-- Opening Marker --
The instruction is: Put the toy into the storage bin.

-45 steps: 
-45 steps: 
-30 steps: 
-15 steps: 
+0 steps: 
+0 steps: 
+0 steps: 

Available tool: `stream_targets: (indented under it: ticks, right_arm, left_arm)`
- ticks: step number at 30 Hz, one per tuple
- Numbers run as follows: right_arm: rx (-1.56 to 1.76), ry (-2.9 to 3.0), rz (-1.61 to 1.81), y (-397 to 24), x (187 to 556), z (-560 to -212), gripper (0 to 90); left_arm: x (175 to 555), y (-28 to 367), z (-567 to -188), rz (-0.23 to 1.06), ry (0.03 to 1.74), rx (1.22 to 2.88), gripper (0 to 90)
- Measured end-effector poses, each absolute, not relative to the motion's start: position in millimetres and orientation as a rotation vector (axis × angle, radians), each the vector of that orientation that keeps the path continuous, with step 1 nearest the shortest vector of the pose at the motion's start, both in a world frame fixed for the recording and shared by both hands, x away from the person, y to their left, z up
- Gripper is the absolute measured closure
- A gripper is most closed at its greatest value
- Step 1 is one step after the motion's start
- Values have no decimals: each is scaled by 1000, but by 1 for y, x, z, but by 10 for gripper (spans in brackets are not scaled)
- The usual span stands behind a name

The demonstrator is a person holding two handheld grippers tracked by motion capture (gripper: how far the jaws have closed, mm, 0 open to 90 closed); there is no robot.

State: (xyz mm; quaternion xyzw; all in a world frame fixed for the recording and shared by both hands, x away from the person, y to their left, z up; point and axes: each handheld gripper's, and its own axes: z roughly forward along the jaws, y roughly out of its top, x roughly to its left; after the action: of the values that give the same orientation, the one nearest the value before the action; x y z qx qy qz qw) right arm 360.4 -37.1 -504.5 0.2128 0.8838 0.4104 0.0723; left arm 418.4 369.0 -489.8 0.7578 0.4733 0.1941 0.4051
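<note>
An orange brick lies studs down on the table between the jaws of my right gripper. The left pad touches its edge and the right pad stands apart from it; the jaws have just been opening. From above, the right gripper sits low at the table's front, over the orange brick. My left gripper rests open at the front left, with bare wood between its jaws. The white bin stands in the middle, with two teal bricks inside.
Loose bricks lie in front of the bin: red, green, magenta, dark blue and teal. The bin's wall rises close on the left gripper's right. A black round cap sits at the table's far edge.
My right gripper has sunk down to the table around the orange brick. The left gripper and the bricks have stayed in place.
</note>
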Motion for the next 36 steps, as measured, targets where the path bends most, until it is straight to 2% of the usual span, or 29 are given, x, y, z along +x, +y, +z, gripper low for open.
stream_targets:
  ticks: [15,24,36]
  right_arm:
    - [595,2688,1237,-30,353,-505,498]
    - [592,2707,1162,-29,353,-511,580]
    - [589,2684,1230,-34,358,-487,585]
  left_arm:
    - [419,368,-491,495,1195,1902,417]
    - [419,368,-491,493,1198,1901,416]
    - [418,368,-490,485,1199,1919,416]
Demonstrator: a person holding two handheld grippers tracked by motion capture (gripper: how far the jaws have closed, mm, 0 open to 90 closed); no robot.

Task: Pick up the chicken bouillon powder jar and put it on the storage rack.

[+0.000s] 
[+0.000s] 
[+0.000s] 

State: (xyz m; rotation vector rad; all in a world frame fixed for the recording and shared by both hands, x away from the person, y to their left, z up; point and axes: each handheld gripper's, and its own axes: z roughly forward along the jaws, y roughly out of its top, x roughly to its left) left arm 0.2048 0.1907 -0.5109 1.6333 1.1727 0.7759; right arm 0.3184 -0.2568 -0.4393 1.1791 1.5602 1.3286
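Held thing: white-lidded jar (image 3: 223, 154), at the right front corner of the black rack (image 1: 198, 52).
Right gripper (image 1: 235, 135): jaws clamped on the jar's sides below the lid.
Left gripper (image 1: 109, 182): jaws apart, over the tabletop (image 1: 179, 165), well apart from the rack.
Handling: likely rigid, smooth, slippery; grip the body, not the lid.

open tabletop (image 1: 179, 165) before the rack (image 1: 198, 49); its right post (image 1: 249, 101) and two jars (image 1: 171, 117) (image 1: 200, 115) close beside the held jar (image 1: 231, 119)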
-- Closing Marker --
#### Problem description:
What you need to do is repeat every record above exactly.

#### Response to this exercise:
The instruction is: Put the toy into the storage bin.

-45 steps: 
-45 steps: 
-30 steps: 
-15 steps: 
+0 steps: 
+0 steps: 
+0 steps: 

Available tool: `stream_targets: (indented under it: ticks, right_arm, left_arm)`
- ticks: step number at 30 Hz, one per tuple
- Numbers run as follows: right_arm: rx (-1.56 to 1.76), ry (-2.9 to 3.0), rz (-1.61 to 1.81), y (-397 to 24), x (187 to 556), z (-560 to -212), gripper (0 to 90); left_arm: x (175 to 555), y (-28 to 367), z (-567 to -188), rz (-0.23 to 1.06), ry (0.03 to 1.74), rx (1.22 to 2.88), gripper (0 to 90)
- Measured end-effector poses, each absolute, not relative to the motion's start: position in millimetres and orientation as a rotation vector (axis × angle, radians), each the vector of that orientation that keeps the path continuous, with step 1 nearest the shortest vector of the pose at the motion's start, both in a world frame fixed for the recording and shared by both hands, x away from the person, y to their left, z up
- Gripper is the absolute measured closure
- A gripper is most closed at its greatest value
- Step 1 is one step after the motion's start
- Values have no decimals: each is scaled by 1000, but by 1 for y, x, z, but by 10 for gripper (spans in brackets are not scaled)
- The usual span stands behind a name

The demonstrator is a person holding two handheld grippers tracked by motion capture (gripper: how far the jaws have closed, mm, 0 open to 90 closed); there is no robot.

State: (xyz mm; quaternion xyzw; all in a world frame fixed for the recording and shared by both hands, x away from the person, y to their left, z up; point and axes: each handheld gripper's, and its own axes: z roughly forward along the jaws, y roughly out of its top, x roughly to its left; after the action: of the values that give the same orientation, the one nearest the value before the action; x y z qx qy qz qw) right arm 360.4 -37.1 -504.5 0.2128 0.8838 0.4104 0.0723; left arm 418.4 369.0 -489.8 0.7578 0.4733 0.1941 0.4051
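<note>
An orange brick lies studs down on the table between the jaws of my right gripper. The left pad touches its edge and the right pad stands apart from it; the jaws have just been opening. From above, the right gripper sits low at the table's front, over the orange brick. My left gripper rests open at the front left, with bare wood between its jaws. The white bin stands in the middle, with two teal bricks inside.
Loose bricks lie in front of the bin: red, green, magenta, dark blue and teal. The bin's wall rises close on the left gripper's right. A black round cap sits at the table's far edge.
My right gripper has sunk down to the table around the orange brick. The left gripper and the bricks have stayed in place.
</note>
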Motion for the next 36 steps, as measured, targets where the path bends most, until it is straight to 2% of the usual span, or 29 are given, x, y, z along +x, +y, +z, gripper low for open.
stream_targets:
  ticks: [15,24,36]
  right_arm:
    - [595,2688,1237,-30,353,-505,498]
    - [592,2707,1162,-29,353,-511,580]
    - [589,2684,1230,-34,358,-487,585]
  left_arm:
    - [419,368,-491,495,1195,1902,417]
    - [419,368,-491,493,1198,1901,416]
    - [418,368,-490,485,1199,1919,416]
Demonstrator: a person holding two handheld grippers tracked by motion capture (gripper: how far the jaws have closed, mm, 0 open to 90 closed); no robot.

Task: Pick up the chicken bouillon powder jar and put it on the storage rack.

[+0.000s] 
[+0.000s] 
[+0.000s] 

State: (xyz m; rotation vector rad; all in a world frame fixed for the recording and shared by both hands, x away from the person, y to their left, z up; point and axes: each handheld gripper's, and its own axes: z roughly forward along the jaws, y roughly out of its top, x roughly to its left) left arm 0.2048 0.1907 -0.5109 1.6333 1.1727 0.7759; right arm 0.3184 -0.2568 -0.4393 1.1791 1.5602 1.3286
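Held thing: white-lidded jar (image 3: 223, 154), at the right front corner of the black rack (image 1: 198, 52).
Right gripper (image 1: 235, 135): jaws clamped on the jar's sides below the lid.
Left gripper (image 1: 109, 182): jaws apart, over the tabletop (image 1: 179, 165), well apart from the rack.
Handling: likely rigid, smooth, slippery; grip the body, not the lid.

open tabletop (image 1: 179, 165) before the rack (image 1: 198, 49); its right post (image 1: 249, 101) and two jars (image 1: 171, 117) (image 1: 200, 115) close beside the held jar (image 1: 231, 119)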

Whatever the exercise asked has now been answered.